Helper functions for the generation of CIDOC CRMish RDF (from XML/TEI data)
Project description
acdh-cidoc-pyutils
Helper functions for the generation of CIDOC CRMish RDF (from XML/TEI data)
Installation
- install via
pip install acdh-cidoc-pyutils
Examples
- For 'real-world-examples' see e.g. semantic-kraus project
- also take a look into test_cidoc_pyutils.py
extract cidoc:P14i_performed FRBROO:F51_ Pursuit
triples from tei:person/tei:occupation
nodes
import lxml.etree as ET
from rdflib import URIRef
rom acdh_cidoc_pyutils import make_occupations, NSMAP
sample = """
<TEI xmlns="http://www.tei-c.org/ns/1.0">
<person xml:id="DWpers0091" sortKey="Gulbransson_Olaf_Leonhard">
<persName type="pref">Gulbransson, Olaf</persName>
<occupation notBefore="1900-12" notAfter="2000" key="#hansi" xml:lang="it">Bürgermeister</occupation>
<occupation from="1233-02-03" key="#sumsi">Tischlermeister/Fleischhauer</occupation>
<occupation key="franzi">Sängerin</occupation>
<occupation>Bäckerin</occupation>
</person>
</TEI>"""
g, uris = make_occupations(subj, x, "https://foo.bar", id_xpath="@key")
print(g.serialize())
# returns
@prefix ns1: <http://www.cidoc-crm.org/cidoc-crm/> .
@prefix rdfs: <http://www.w3.org/2000/01/rdf-schema#> .
@prefix xsd: <http://www.w3.org/2001/XMLSchema#> .

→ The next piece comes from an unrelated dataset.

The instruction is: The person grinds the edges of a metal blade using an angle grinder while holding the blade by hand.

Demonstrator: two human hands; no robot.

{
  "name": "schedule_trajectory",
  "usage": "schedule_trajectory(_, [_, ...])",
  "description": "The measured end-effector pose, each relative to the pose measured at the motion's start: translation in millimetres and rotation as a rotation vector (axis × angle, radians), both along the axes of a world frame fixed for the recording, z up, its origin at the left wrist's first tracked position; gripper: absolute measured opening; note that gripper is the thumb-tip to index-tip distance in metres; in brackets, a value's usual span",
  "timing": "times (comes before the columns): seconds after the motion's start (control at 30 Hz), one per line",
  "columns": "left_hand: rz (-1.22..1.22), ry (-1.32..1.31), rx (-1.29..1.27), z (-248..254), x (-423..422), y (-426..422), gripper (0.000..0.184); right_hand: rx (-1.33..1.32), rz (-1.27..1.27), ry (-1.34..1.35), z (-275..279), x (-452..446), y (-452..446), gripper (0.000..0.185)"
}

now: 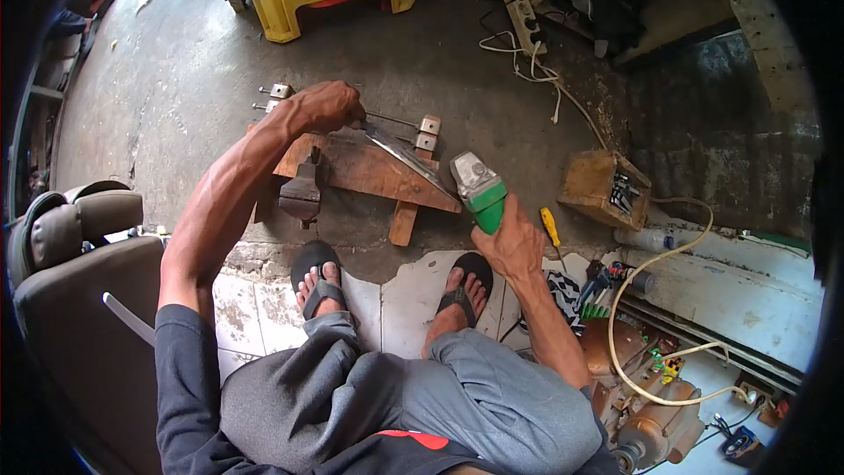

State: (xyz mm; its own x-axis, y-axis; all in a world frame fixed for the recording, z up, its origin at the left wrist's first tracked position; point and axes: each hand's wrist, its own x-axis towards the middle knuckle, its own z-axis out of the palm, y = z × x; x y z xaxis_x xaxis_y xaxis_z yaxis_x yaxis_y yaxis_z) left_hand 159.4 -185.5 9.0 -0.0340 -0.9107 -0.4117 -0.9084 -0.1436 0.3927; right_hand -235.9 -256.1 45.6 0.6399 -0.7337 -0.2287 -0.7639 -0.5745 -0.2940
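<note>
My left hand is closed around the near end of a long knife. Its shiny blade slants down to the right over a wooden block. In my right hand is a green angle grinder, gripped by its body, with its silver head pointing away from me beside the block's right end. The grinder's disc is hidden. Fixed at the block's near side is a small metal vise. Metal clamp pieces with thin rods stand along the block's far side.
A yellow stool stands at the back. A power strip lies behind, its cord running right. By my right hand are a yellow screwdriver and a wooden box of tools. A motor sits lower right; a dark chair stands left.
</note>
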Motion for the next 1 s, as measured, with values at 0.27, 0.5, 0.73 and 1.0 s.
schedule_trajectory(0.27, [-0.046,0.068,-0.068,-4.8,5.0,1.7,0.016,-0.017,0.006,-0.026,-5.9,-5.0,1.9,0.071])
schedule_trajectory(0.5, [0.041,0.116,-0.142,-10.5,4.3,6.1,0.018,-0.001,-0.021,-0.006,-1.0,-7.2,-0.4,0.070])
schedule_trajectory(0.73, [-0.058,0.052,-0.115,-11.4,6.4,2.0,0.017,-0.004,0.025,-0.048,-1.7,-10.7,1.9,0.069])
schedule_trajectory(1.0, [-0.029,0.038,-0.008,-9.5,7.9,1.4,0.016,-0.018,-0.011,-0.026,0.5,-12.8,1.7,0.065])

<https://foo/bar/DWpers0091> ns1:P14i_performed <https://foo/bar/DWpers0091/occupation/3>,
<https://foo/bar/DWpers0091/occupation/franzi>,
<https://foo/bar/DWpers0091/occupation/hansi>,
<https://foo/bar/DWpers0091/occupation/sumsi> .
<https://foo/bar/DWpers0091/occupation/3> a <http://iflastandards.info/ns/fr/frbr/frbroo#F51> ;
rdfs:label "Bäckerin"@de .
<https://foo/bar/DWpers0091/occupation/franzi> a <http://iflastandards.info/ns/fr/frbr/frbroo#F51> ;
rdfs:label "Sängerin"@de .
<https://foo/bar/DWpers0091/occupation/hansi> a <http://iflastandards.info/ns/fr/frbr/frbroo#F51> ;
rdfs:label "Bürgermeister"@it ;
ns1:P4_has_time-span <https://foo/bar/DWpers0091/occupation/hansi/time-span> .

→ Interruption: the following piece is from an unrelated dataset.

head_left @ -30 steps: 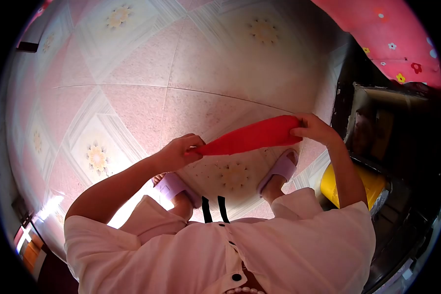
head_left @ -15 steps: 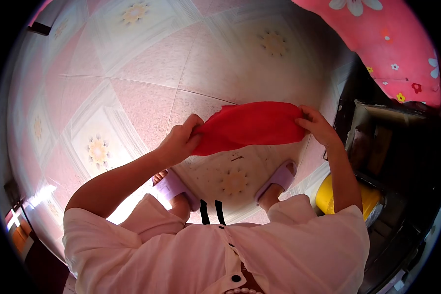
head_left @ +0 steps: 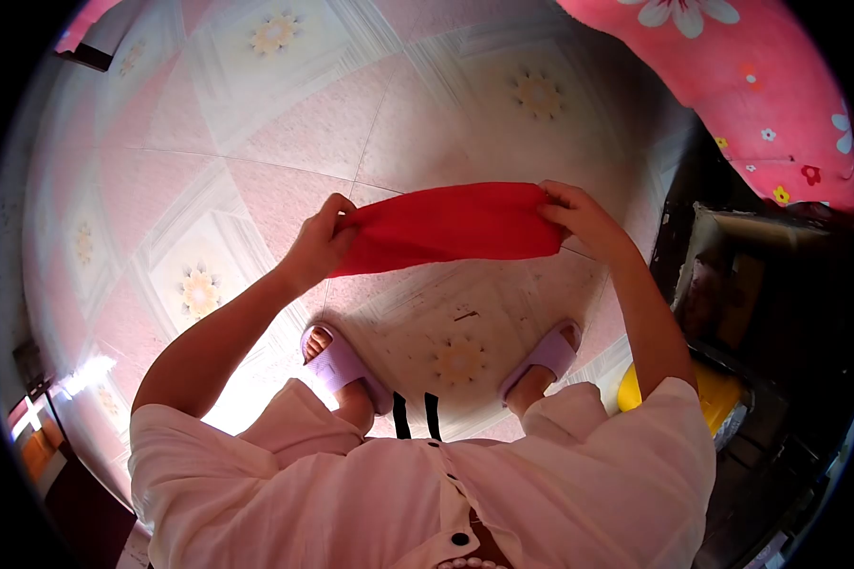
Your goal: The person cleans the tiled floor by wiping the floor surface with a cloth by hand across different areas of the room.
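A red cloth (head_left: 451, 226) is stretched in a wide band above the tiled floor, in front of my body. My left hand (head_left: 323, 242) grips its left end, with the thumb and fingers closed on it. At the right end, my right hand (head_left: 579, 220) pinches the cloth's edge. The band hangs between both hands, and its lower edge sags slightly. Below the cloth are my feet in purple slippers (head_left: 344, 365).
Pink flowered fabric (head_left: 731, 85) covers something at the upper right. Under it is a dark open cabinet (head_left: 678, 237). A yellow container (head_left: 721, 394) is beside my right forearm. Patterned tiles form the floor (head_left: 285, 123). Dark and orange items lie at the lower left.
The cloth has gone from a narrow twisted strip to a wider, flatter band. Both hands have moved upward and to the left in view, still holding its ends.
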Motion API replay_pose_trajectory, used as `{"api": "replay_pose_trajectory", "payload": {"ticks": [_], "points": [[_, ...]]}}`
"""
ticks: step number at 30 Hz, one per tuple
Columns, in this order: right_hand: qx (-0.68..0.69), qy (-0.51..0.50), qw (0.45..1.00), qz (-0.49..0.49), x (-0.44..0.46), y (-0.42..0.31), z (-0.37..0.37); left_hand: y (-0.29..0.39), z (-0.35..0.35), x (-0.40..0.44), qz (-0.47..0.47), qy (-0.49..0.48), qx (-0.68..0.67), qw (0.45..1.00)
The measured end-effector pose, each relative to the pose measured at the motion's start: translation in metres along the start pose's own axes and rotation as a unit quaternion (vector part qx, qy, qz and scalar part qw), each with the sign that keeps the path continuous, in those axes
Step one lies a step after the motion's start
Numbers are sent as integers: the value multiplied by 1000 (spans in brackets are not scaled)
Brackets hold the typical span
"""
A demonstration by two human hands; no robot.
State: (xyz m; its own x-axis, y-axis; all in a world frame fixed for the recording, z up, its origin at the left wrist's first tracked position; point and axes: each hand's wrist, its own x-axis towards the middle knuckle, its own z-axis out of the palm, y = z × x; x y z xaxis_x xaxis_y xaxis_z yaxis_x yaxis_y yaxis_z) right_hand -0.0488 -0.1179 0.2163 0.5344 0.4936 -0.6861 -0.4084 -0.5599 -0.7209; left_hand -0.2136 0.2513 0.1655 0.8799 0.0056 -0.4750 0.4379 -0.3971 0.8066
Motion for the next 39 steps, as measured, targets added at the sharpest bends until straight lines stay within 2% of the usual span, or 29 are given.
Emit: {"api": "replay_pose_trajectory", "payload": {"ticks": [3,4,5,6,7,9,10,11,12,13,15,16,18,20,23,25,27,28,31,33,37,39], "points": [[-55,-8,997,-48,33,-31,12,-12,-30,6,50,69,-19,996],[-51,-7,997,-51,49,-35,14,-25,-39,10,96,100,-10,990],[-58,-11,991,-117,67,-38,17,-39,-48,12,143,131,-1,981],[-67,-15,981,-184,76,-43,23,-41,-57,10,126,151,11,980],[-65,-17,980,-187,81,-46,30,-44,-59,6,126,153,14,980],[-116,11,951,-285,88,-57,43,-49,-64,-5,120,203,38,971],[-118,7,950,-289,89,-56,48,-67,-64,-5,169,203,58,963],[-193,30,926,-322,89,-49,55,-74,-62,-10,202,202,65,956],[-267,52,895,-353,92,-39,62,-78,-61,-15,215,171,108,955],[-267,46,894,-357,99,-22,67,-84,-58,-20,226,139,150,952],[-344,32,827,-444,118,26,75,-101,-46,-24,278,114,279,912],[-344,28,825,-448,124,47,78,-116,-38,-24,277,82,316,904],[-480,20,718,-503,132,83,83,-129,-27,-25,290,18,381,878],[-484,37,714,-504,126,102,91,-131,-14,-27,295,-41,431,852],[-492,60,709,-501,122,114,94,-134,-2,-29,335,-36,395,854],[-494,61,708,-501,118,113,95,-135,5,-28,321,-14,399,859],[-415,73,795,-437,106,92,102,-127,12,-17,152,21,341,928],[-414,73,795,-437,109,91,110,-122,16,-11,152,21,341,927],[-378,128,821,-408,119,90,132,-106,33,14,175,146,347,910],[-409,118,823,-376,125,92,144,-99,42,26,140,136,366,910],[-368,130,834,-389,124,96,146,-108,50,38,67,102,358,926],[-385,101,811,-428,115,95,141,-104,51,27,100,104,375,916]]}}
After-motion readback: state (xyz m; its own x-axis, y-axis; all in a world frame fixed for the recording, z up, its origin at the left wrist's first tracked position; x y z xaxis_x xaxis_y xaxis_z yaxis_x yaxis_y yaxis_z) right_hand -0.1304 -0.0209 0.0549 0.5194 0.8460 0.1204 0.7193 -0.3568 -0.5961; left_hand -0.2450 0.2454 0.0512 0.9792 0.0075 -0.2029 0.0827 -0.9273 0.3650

<https://foo/bar/DWpers0091/occupation/hansi/time-span> a ns1:E52_Time-Span ;
rdfs:label "1900-12 - 2000"^^xsd:string ;
ns1:P82a_begin_of_the_begin "1900-12"^^xsd:gYearMonth ;
ns1:P82b_end_of_the_end "2000"^^xsd:gYear .
<https://foo/bar/DWpers0091/occupation/sumsi> a <http://iflastandards.info/ns/fr/frbr/frbroo#F51> ;
rdfs:label "Tischlermeister/Fleischhauer"@de ;
ns1:P4_has_time-span <https://foo/bar/DWpers0091/occupation/sumsi/time-span> .

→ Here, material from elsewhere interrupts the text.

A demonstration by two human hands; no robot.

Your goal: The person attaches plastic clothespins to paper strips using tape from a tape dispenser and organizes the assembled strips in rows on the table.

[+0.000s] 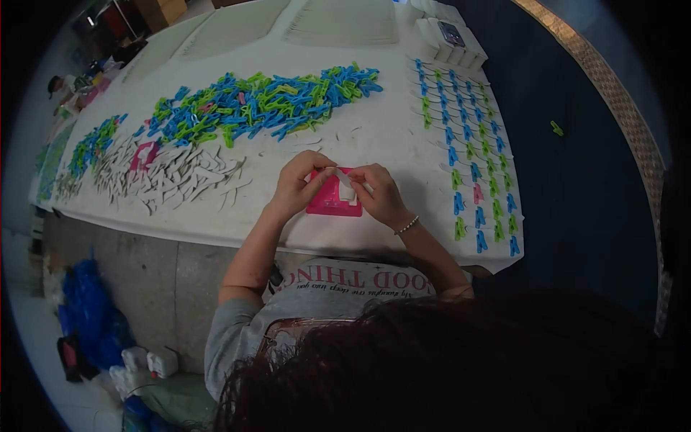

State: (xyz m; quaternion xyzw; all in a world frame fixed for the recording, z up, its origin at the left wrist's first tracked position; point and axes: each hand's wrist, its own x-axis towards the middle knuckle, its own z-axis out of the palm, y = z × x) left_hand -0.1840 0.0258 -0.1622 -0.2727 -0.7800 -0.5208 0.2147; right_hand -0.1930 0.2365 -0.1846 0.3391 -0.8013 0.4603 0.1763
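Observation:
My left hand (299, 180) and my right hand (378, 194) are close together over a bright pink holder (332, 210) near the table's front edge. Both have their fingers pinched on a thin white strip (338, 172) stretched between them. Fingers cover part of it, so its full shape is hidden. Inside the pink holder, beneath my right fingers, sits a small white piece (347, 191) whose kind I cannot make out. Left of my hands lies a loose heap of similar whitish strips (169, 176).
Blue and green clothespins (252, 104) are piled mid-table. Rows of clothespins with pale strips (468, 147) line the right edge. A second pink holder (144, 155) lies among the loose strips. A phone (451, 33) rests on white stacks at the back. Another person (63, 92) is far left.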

<https://foo/bar/DWpers0091/occupation/sumsi/time-span> a ns1:E52_Time-Span ;
rdfs:label "1233-02-03 - 1233-02-03"^^xsd:string ;
ns1:P82a_begin_of_the_begin "1233-02-03"^^xsd:date ;
ns1:P82b_end_of_the_end "1233-02-03"^^xsd:date .
extract birth/death triples from tei:person
import lxml.etree as ET
from rdflib import URIRef
from acdh_cidoc_pyutils import make_birth_death_entities, NSMAP
sample = """
<TEI xmlns="http://www.tei-c.org/ns/1.0">
<person xml:id="DWpers0091" sortKey="Gulbransson_Olaf_Leonhard">
<persName type="pref">Gulbransson, Olaf</persName>
<birth when="1873-05-26">
26. 5. 1873<placeName key="#DWplace00139">Christiania (Oslo)</placeName>
</birth>
<death>
<date notBefore-iso="1905-07-04" when="1955" to="2000">04.07.1905</date>
<settlement key="pmb50">
<placeName type="pref">Wien</placeName>
<location><geo>48.2066 16.37341</geo></location>
</settlement>
</death>
</person>
</TEI>"""
doc = ET.fromstring(sample)
x = doc.xpath(".//tei:person[1]", namespaces=NSMAP)[0]
xml_id = x.attrib["{http://www.w3.org/XML/1998/namespace}id"].lower()
item_id = f"https://foo/bar/{xml_id}"
subj = URIRef(item_id)
event_graph, birth_uri, birth_timestamp = make_birth_death_entities(
subj, x, place_id_xpath="//tei:placeName[1]/@key
)
event_graph, birth_uri, birth_timestamp = make_birth_death_entities(
subj, x, event_type="death", verbose=True, date_node_xpath="/tei:date[1]",
place_id_xpath="//tei:settlement[1]/@key"
)
event_graph.serialize(format="turtle")
# returns
@prefix ns1: <http://www.cidoc-crm.org/cidoc-crm/> .
@prefix rdfs: <http://www.w3.org/2000/01/rdf-schema#> .
# birth example
<https://foo/bar/dwpers0091/birth> a ns1:E67_Birth ;
rdfs:label "Geburt von Gulbransson, Olaf Leonhard"@fr ;
ns1:P4_has_time-span <https://foo/bar/dwpers0091/birth/time-span> ;
ns1:P7_took_place_at <https://foo/bar/DWplace00139> ;
ns1:P98_brought_into_life <https://foo/bar/dwpers0091> .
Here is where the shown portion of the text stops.